Please transcribe exactly, and only, the lines of the data below between the line holding "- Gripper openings" and the line holding "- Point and", inclusive.
+++ Collected data +++
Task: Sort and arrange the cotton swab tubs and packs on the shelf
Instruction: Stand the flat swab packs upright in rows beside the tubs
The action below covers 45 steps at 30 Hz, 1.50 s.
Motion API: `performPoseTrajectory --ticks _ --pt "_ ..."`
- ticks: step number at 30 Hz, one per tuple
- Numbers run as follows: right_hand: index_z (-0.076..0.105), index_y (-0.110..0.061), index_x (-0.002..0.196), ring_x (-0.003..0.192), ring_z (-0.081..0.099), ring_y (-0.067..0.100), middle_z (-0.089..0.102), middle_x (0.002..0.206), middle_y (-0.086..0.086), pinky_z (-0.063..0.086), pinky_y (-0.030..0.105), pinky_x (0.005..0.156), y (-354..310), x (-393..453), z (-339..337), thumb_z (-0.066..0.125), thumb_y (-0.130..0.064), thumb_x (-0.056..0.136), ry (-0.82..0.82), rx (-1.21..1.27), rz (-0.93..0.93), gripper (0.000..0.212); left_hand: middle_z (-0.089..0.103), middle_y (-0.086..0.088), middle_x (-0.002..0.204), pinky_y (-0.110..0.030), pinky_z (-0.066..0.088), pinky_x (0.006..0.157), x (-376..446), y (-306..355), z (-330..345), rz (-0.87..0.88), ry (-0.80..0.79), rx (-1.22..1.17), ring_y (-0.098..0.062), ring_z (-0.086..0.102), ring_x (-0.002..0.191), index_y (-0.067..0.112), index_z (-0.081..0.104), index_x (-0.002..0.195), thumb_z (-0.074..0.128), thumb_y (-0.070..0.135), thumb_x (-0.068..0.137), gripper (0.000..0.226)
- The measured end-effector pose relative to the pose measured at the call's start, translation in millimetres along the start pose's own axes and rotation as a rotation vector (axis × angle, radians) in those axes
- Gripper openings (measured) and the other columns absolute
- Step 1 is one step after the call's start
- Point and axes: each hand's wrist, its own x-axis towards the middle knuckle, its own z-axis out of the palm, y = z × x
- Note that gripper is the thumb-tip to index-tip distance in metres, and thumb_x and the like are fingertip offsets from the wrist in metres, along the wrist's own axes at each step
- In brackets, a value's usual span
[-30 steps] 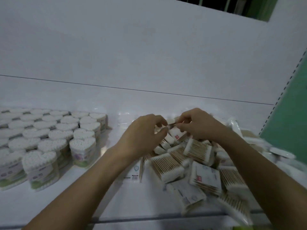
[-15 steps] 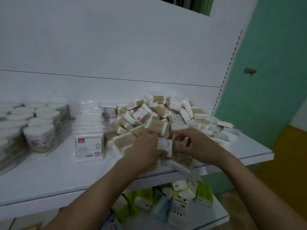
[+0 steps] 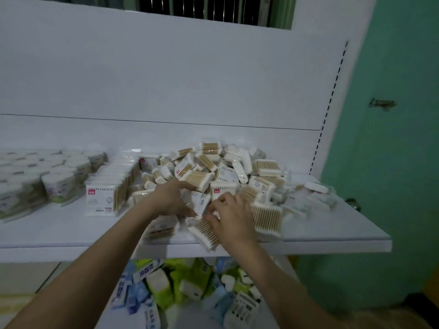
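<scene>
White shelf (image 3: 59, 233) carries a loose heap of clear swab packs (image 3: 213, 172), wooden sticks showing. Left hand (image 3: 172, 198) and right hand (image 3: 234, 216) together pinch one pack (image 3: 201, 201).

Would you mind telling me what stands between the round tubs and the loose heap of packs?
In the head view, a neat row of upright packs stands between the tubs and the heap.
</scene>
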Motion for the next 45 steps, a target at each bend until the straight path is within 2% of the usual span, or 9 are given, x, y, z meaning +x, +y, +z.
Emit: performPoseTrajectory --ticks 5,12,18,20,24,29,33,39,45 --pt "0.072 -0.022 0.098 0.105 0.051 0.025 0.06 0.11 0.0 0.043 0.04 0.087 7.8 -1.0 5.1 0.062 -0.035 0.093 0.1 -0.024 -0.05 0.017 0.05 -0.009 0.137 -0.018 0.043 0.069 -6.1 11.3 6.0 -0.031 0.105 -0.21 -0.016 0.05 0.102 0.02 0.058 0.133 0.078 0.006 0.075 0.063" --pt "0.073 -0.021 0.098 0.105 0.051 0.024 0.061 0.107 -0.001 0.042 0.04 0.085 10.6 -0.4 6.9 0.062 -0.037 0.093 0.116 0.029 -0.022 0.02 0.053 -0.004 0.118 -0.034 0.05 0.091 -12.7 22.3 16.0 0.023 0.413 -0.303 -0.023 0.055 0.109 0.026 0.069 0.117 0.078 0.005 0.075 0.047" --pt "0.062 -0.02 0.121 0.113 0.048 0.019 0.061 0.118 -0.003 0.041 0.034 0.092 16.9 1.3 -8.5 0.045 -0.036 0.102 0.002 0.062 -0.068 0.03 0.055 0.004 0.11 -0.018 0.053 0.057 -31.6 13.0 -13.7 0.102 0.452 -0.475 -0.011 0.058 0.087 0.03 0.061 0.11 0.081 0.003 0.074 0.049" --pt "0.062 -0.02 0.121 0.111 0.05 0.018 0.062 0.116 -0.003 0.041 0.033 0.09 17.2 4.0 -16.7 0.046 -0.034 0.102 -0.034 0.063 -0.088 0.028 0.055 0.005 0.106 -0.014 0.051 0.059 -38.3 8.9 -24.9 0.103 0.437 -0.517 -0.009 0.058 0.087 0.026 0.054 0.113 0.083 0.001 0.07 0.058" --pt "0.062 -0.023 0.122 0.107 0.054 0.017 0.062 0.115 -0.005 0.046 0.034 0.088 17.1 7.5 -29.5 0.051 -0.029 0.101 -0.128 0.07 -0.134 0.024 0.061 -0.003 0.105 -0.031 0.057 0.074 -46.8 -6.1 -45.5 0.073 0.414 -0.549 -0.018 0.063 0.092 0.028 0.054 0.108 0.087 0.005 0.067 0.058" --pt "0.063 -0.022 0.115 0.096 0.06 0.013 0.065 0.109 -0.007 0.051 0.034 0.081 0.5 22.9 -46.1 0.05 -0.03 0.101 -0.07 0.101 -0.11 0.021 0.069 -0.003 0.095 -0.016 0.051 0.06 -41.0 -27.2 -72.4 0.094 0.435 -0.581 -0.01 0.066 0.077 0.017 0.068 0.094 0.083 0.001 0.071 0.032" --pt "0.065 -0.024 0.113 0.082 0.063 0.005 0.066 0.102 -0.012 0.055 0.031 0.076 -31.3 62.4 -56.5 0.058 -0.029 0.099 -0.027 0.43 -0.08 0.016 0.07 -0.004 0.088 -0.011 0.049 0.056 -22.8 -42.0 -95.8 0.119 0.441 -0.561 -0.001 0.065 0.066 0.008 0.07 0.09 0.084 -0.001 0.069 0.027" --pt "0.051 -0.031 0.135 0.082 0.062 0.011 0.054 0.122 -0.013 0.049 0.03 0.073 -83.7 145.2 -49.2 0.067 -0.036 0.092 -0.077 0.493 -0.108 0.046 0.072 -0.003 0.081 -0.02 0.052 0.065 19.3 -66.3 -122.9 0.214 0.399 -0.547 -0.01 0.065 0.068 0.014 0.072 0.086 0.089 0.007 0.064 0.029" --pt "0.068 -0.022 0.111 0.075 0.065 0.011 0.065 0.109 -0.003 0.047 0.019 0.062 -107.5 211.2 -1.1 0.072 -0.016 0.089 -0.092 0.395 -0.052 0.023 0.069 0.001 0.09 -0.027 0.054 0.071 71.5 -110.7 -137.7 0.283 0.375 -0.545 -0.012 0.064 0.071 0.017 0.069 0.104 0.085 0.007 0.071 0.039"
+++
**Response area**
- Gripper openings (measured) and the other columns absolute
- Step 1 is one step after the call's start
- Point and axes: each hand's wrist, its own x-axis towards the middle knuckle, its own z-axis out of the palm, y = z × x

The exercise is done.